We must dismantle the phrase “the inflation rate is down.”
Inflation coming down from catastrophic heights does not mean prices are coming down. It only means prices are rising more slowly.
Nigerians are suffering from price-level shock, not inflation speed.Food inflation remains structurally high.Disinflation ≠ affordability.Slower robbery does not mean restitution.
A man whose rent rose from ₦300,000 to ₦800,000 does not celebrate because it now rises to ₦820,000 instead of ₦1 million. Only statistical cruelty demands such applause.
ELECTRICITY: THE “LOWEST TARIFF” DECEPTION.
The claim of “lowest electricity tariffs in West Africa” collapses under scrutiny.

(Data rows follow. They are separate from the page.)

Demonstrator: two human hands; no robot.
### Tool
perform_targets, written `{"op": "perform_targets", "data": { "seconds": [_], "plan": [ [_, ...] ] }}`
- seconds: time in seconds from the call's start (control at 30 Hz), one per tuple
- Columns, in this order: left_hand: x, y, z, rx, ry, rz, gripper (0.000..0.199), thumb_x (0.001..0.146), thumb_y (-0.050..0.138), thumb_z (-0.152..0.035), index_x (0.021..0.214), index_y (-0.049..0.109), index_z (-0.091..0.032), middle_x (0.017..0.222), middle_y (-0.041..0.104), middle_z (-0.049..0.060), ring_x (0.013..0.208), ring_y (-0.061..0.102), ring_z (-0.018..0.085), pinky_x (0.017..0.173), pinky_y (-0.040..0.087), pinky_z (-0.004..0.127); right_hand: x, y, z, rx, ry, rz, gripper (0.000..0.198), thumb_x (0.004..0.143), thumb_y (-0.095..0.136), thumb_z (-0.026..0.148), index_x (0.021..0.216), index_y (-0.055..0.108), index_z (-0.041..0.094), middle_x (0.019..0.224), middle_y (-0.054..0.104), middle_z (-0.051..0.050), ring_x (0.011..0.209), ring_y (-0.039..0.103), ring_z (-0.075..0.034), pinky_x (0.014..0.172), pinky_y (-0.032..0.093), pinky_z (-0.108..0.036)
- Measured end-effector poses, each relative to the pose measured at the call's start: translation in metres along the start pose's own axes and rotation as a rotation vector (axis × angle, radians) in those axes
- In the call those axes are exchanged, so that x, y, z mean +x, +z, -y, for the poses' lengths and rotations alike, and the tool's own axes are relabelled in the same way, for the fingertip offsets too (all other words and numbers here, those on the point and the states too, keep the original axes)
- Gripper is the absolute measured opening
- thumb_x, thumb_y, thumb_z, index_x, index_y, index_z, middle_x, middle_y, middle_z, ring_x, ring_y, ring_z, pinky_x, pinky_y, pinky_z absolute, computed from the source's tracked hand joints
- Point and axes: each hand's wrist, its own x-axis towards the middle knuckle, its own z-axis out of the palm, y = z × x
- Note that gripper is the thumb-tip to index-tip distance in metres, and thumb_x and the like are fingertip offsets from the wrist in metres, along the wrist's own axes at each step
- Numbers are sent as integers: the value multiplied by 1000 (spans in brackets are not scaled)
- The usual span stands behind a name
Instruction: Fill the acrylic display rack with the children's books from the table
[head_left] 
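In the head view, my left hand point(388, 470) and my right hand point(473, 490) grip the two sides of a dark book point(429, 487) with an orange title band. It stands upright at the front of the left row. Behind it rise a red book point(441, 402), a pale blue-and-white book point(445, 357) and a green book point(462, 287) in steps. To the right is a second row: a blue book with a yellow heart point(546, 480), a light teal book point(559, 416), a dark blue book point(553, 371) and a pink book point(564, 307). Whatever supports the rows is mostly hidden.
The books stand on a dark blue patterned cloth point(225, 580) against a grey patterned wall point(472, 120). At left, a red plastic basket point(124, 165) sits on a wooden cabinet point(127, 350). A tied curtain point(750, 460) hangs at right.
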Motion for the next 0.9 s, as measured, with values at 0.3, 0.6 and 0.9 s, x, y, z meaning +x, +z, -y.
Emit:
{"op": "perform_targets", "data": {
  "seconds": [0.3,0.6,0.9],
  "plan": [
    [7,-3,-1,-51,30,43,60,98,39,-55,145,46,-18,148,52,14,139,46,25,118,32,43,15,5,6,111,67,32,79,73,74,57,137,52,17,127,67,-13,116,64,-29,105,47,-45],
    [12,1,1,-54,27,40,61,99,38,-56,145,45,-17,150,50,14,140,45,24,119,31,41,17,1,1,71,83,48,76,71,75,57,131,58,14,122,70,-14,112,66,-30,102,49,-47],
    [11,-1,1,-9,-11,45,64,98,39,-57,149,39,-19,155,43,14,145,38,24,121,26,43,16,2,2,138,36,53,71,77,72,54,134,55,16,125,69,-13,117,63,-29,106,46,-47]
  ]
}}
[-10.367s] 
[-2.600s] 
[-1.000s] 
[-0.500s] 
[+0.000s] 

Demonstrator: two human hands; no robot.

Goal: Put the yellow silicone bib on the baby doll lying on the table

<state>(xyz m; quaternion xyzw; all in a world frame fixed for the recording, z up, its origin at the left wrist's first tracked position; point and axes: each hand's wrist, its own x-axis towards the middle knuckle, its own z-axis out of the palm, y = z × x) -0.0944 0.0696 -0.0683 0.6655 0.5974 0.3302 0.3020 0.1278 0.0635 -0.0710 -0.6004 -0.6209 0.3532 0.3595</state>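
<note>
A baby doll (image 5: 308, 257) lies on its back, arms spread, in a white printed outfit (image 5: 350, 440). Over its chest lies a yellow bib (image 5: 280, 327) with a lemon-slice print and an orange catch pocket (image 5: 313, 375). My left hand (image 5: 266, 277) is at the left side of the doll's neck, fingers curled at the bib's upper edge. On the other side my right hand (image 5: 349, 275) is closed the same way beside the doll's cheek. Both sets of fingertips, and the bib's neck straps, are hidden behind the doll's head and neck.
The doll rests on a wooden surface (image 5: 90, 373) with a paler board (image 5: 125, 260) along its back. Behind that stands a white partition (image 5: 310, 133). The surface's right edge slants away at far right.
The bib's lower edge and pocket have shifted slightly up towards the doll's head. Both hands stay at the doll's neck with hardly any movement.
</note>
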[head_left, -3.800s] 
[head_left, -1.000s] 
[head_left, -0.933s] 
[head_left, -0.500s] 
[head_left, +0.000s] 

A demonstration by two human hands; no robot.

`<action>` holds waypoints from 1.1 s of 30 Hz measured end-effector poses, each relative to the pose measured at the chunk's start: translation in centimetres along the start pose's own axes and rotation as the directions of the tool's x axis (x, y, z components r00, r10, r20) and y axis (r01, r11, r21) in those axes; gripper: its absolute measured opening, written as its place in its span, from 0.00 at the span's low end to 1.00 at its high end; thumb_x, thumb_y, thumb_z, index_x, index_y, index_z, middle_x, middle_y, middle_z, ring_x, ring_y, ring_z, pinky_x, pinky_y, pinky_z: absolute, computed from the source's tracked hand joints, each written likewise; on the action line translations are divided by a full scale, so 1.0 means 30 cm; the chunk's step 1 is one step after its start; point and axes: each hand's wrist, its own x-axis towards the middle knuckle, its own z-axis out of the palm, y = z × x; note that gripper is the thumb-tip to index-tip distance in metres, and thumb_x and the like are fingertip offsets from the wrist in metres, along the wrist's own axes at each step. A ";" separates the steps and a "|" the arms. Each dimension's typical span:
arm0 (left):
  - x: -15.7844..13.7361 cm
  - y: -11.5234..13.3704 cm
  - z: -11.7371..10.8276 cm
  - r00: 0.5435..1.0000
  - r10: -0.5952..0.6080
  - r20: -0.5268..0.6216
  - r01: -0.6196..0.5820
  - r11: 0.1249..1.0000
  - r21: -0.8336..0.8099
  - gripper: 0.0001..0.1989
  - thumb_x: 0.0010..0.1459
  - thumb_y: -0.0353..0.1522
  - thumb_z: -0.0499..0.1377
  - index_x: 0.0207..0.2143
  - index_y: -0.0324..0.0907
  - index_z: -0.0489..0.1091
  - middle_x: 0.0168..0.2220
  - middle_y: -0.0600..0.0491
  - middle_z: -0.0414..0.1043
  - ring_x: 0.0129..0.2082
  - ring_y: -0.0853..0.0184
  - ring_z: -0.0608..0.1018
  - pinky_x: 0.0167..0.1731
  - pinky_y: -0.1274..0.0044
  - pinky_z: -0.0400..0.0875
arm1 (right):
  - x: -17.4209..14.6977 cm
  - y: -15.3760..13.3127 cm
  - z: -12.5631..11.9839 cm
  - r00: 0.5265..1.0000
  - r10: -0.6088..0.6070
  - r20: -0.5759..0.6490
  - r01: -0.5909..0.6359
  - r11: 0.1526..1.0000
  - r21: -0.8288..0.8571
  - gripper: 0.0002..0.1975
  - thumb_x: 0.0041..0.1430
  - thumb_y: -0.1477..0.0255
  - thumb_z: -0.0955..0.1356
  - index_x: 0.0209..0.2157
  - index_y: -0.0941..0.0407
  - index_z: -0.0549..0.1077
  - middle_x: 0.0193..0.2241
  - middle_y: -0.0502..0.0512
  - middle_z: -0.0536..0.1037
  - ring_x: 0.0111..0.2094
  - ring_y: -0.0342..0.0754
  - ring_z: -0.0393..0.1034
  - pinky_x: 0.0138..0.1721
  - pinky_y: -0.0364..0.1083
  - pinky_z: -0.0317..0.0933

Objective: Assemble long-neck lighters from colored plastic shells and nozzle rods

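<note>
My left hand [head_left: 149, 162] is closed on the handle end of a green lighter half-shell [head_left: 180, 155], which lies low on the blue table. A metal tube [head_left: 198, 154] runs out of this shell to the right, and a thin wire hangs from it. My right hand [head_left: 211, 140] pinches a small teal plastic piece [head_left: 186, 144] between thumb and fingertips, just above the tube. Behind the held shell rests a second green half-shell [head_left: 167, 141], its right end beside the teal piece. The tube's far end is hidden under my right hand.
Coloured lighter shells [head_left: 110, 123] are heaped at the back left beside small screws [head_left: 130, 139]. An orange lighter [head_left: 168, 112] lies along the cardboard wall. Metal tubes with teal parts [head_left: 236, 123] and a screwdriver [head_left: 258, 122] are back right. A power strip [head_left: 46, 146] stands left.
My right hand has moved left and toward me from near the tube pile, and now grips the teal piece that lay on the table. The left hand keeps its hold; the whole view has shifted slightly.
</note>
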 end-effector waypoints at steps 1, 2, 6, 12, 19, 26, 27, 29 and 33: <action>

What matters is not tariff per kilowatt on paper, but:
- Hours of supply
- Reliability
- Hidden energy costs
Nigerians pay:
- Official tariff
- Generator purchase
- Fuel or diesel
- Maintenance
- Noise, fumes, and darkness
Electricity that exists only on policy slides but not in sockets is priced at infinity.
WHERE WORDS DIE.
Go to the market. A woman who once cooked with ₦1,500 now debates ₦7,000, #10,000 and #15,000 for a soup that would last beyond three days. Traders sell micro-portions. Families practise nutritional mathematics:
- Breakfast: imagination
- Lunch: postponement
- Dinner: prayer
Cars sit idle like abandoned monuments. Movement has become luxury; stillness is enforced by price. And somewhere, a tweet declares, “prices have gone down.”
APC’S GOVERNANCE MODEL: SHOCK WITHOUT RELIEF.
This economy runs on pain without protection, reforms without compassion, sacrifice without salvation. It punishes first, promises later, and forgets entirely. It treats citizens as shock absorbers for policy failure.
So again, the unavoidable question to APC celebrants:
What exactly should Nigerians celebrate?
- Hunger with hashtags?
- Poverty with propaganda?
- Salaries that die before payday?
- Meat becoming myth?
- Mobility becoming privilege?
If this is success, then failure has lost all meaning.
Reno, stop mocking the poor with fallacies. Nigerians are not ungrateful; they are hungry. Hunger does not clap for charts. It demands relief, not rhetoric; truth, not triumphalism. Stop injuring the ears of the masses with this mockery.
History will not remember praise-songs.It will remember empty kitchens, exhausted workers, abandoned dreams, and mocked intelligence.